Foam Rollers: Should You Use Them?

Foam rollers — those colorful cylinders often tucked into the corners of fitness facilities or home gyms — are used for self– myofascial release, which is essentially a form of self-massage.

The purported benefits include releasing tightness and muscular tension by stretching and massaging the underlying tissues. The idea is to reduce adhesions in the fascia (a form of connective tissue) and muscle, increase blood flow and break down scar tissue, thereby reducing fatigue, improving recovery and enhancing range of motion.

But do foam rollers really work? The answer to that question has been the subject of much debate and some research.

[Read: Calf Stretches to Relieve Muscle Pain.]

Do Foam Rollers Work?

Understanding the concept behind SMR requires an understanding of the fascial system itself. Fascia is a densely woven, specialized system of connective tissue that covers and unites all of the body’s compartments. The result is a system in which each part is connected to the other parts through this web of tissue.

Essentially, the purpose of the fascia is to surround and support the bodily structures, which provides stability, as well as a cohesive direction for the line of pull of muscle groups. In a normal healthy state, fascia has a relaxed and wavy configuration. It has the ability to stretch and move without restriction. However, with physical trauma, scarring or inflammation, fascia may lose its pliability. SMR is a technique that applies pressure to tight, restricted areas of fascia and underlying muscle in an attempt to relieve tension and improve flexibility.

The research on the mechanisms and benefits of SMR are unclear, as findings are often inconclusive or inconsistent. That said, recent research sponsored by the American Council on Exercise found that a six-week SMR program using foam rollers yielded improvements in flexibility in the lower back and hamstrings and did not negatively impact athletic performance. This is an important finding, as it suggests that SMR, in contrast to static stretching, can be included during warm-ups without adversely affecting performance during competition or the workout to follow.

[READ: Muscle Pain: Causes and Treatment.]

How to Use a Foam Roller

There are many ways to use a foam roller, and the technique may vary depending on how tender a particular area is and your personal pain tolerance.

Consider this approach:

— Roll over the muscle slowly, feeling for areas that are tight or “hot.” When you find a “hot spot,” your instinct will be to roll away from it. Instead, support more of your body weight with your arms or opposite leg and breathe deeply as you gently apply pressure.

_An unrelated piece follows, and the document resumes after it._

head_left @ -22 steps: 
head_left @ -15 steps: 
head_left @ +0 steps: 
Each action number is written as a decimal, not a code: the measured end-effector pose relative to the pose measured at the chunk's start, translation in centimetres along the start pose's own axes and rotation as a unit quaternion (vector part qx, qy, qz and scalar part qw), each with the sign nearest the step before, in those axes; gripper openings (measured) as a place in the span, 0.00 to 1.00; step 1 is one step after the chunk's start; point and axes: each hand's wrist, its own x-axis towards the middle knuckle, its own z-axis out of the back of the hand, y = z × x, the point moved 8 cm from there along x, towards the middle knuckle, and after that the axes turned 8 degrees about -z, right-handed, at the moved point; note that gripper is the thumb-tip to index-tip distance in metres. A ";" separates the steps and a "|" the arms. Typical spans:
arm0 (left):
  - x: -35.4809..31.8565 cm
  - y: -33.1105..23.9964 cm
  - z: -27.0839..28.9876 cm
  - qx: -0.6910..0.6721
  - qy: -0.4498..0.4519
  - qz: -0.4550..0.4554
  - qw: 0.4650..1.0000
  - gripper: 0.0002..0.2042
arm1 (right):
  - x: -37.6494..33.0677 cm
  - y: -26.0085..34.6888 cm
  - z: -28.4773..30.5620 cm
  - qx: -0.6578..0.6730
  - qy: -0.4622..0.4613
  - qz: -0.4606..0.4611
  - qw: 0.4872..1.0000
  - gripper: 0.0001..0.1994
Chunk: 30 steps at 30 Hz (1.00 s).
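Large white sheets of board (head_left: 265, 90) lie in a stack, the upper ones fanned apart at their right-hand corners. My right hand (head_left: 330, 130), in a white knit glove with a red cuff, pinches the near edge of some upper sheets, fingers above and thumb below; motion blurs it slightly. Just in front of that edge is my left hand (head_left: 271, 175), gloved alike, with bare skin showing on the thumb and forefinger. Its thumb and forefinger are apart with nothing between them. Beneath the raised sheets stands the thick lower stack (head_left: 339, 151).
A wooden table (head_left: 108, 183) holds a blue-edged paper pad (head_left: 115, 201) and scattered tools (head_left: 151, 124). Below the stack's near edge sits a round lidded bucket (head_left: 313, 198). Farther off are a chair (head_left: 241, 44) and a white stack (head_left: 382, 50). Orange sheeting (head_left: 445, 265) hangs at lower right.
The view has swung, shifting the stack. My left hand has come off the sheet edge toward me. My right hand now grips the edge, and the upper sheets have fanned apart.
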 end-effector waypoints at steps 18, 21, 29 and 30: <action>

— Focus on small areas. Move incrementally rather than in large repetitive movements that cover the entire muscle, which can lead to greater inflammation.

— Stay on one spot for one to two breaths and then move an inch higher, lower, right or left. If you do not find anything in that direction, move an inch in another direction and repeat this process.

— Avoid rolling over the joints. Keep the foam roller on soft tissue only.

— Avoid causing unbearable or sharp pain on tender areas.

— Consider the type of roller that works best for you. The length and density vary among foam rollers. A longer roller ensures you won’t fall off the ends. Softer rollers are perfect for beginners, but their lifespan isn’t as long as the denser options.

[READ: Muscle Recovery After Workouts.]

You can watch a video demonstrating foam-rolling techniques for the major muscle groups, including the back, glutes, quadriceps, hamstrings, calves and iliotibial (IT) bands.

It’s important to note that many people — including the participants in this study — find foam rolling to be a beneficial addition to their workouts. They report feeling better and more relaxed after a session of SMR, and the importance of that cannot be overstated. So, give it a try and see how your body responds. Just be sure to listen to your body and avoid overdoing it, particularly in areas of pain.